Hola amigos, quiería saber si se puede enviar señal de video de una habitacion a otra por cable utp de red, ya que tengo algunos metros pero antes quisiera sus respuestas.

Desde ya gracias: Mariano


----------



## tecnogirl (Feb 25, 2010)

Poder... se puede, pero lo mas seguro es que la calidad de la imagen se degrade. Prueba y nos cuentas. Saludos.


----------



## marianus (Feb 25, 2010)

Gracias "tecnogirl" por responderme, en éstos días hago la prueba y vemos que sale, tengo miedo de que las impedancias y otros factores como el trenzado del cable afecten la señal.


----------



## DOSMETROS (Feb 25, 2010)

Si, se puede transmitir audio , video y hasta la alimentación de contínua por UTP hasta algo de 300 metros.

Venden unos balunes adaptadores de impedancia con entrada de coaxil de un lado (en éste caso BNC) y RJ45 del otro además de los jack y plug para la alimentación.

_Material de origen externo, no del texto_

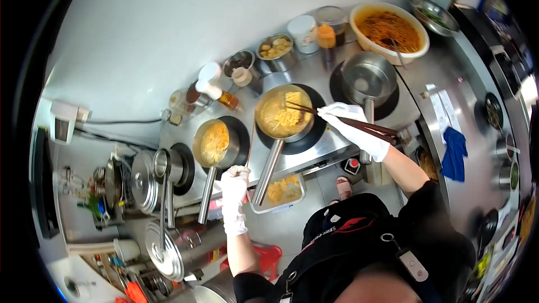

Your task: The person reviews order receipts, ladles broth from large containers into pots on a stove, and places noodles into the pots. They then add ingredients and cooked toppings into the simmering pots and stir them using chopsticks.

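My right hand [359, 132], in a white glove, grips a pair of long dark chopsticks [303, 108]. Their tips touch a block of yellow instant noodles [290, 113] in the broth of the middle saucepan [273, 151]. My left hand [234, 182], also gloved, is closed around a thin upright stick [251, 146] whose kind I cannot make out; its upper end is beside the middle saucepan. Left of it stands another saucepan [206, 182] with noodles and an orange-topped broth [215, 143].
An empty-looking saucepan [370, 76] sits on the right burner, a small pot [168, 164] on the left one. Bottles [224, 98], tubs and a bowl of potato-like chunks [275, 47] line the wall. A large basin [418, 50] holds reddish food. Below the counter is a plastic bin [292, 202].
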`<state>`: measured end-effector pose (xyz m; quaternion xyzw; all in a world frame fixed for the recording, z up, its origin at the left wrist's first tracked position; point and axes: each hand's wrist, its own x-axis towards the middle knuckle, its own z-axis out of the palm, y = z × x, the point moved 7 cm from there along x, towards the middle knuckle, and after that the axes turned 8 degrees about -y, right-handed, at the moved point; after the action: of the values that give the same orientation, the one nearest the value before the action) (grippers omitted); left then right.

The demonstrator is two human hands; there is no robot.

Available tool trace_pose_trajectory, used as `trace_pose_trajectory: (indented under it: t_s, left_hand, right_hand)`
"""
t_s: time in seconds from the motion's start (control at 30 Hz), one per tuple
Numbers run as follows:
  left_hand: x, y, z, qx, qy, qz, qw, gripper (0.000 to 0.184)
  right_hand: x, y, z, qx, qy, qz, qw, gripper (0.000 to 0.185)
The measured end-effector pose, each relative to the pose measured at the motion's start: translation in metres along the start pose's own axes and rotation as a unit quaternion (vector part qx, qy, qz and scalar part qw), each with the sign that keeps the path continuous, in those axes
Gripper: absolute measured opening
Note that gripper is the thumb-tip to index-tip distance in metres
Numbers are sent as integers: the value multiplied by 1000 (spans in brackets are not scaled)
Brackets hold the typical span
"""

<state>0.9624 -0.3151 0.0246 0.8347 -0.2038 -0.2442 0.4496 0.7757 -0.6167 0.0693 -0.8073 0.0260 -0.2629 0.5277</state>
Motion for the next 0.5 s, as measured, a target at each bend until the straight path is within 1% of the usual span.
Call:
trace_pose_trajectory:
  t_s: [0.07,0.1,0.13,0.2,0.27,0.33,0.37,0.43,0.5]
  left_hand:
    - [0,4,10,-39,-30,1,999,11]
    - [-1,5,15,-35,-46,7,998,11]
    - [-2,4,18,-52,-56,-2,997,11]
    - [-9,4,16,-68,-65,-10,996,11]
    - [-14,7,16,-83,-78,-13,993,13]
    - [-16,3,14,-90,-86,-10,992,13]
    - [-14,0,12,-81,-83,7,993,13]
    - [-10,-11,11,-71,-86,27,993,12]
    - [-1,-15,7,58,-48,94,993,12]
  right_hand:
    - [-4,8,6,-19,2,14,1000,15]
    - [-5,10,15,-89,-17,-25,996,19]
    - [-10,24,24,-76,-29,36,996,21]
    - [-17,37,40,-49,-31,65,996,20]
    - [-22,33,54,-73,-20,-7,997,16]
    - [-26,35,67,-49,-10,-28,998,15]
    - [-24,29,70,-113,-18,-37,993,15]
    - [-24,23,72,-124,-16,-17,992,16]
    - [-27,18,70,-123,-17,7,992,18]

Googlealos :  "balun adaptador utp"

Hay de 5 a 50 U$S 

Te dejo el link del pdf con datos técnicos:

http://www.seguridadtotal.com.ar/catalogo/files/Caracteristicas Tecnicas Balun LLT-201 NT-611.pdf


Si bién adapta desde 75 desbalanceados a 100 balanceados yo probaría con los balunes de antena o los que venían en las fichitas de antena pin grueso a cable cinta , que son de 75 a 300 . . .  pero como la distancia es corta quizas funcionen y deben valer una moneda.









Probá y contanos 
http://www.seguridadtotal.com.ar/catalogo/files/Caracteristicas Tecnicas Balun LLT-201 NT-611.pdf


----------



## antiworldx (Feb 26, 2010)

He montado circuitos de camara cerrada en gasolinerias usando los balun adapter utp y trabaja perfectamente, sin problemas, ok, garantizado.
Vete a la segura sin duda.


----------



## marianus (Feb 26, 2010)

Que bien !!! Acá hay gente grosa y con ganas de compartir, gracias mis amigos!!

Desde Mendoza, Argentina les agradece: Mariano.


----------



## alexgarza7 (Feb 24, 2019)

Aunque el tema ya es viejo me sirvio mucho la info, lo pude usar para 200 metros y me funciono perfecto, era para un sistema de alarma

Me costo 15 dolares el adaptador utp en amazon.


----------



## Scooter (Feb 24, 2019)

Hay muchos sistemas comerciales que enlazan casi de todo por rj45.
Debe de ser que funcionan, porque si no no los venderían


----------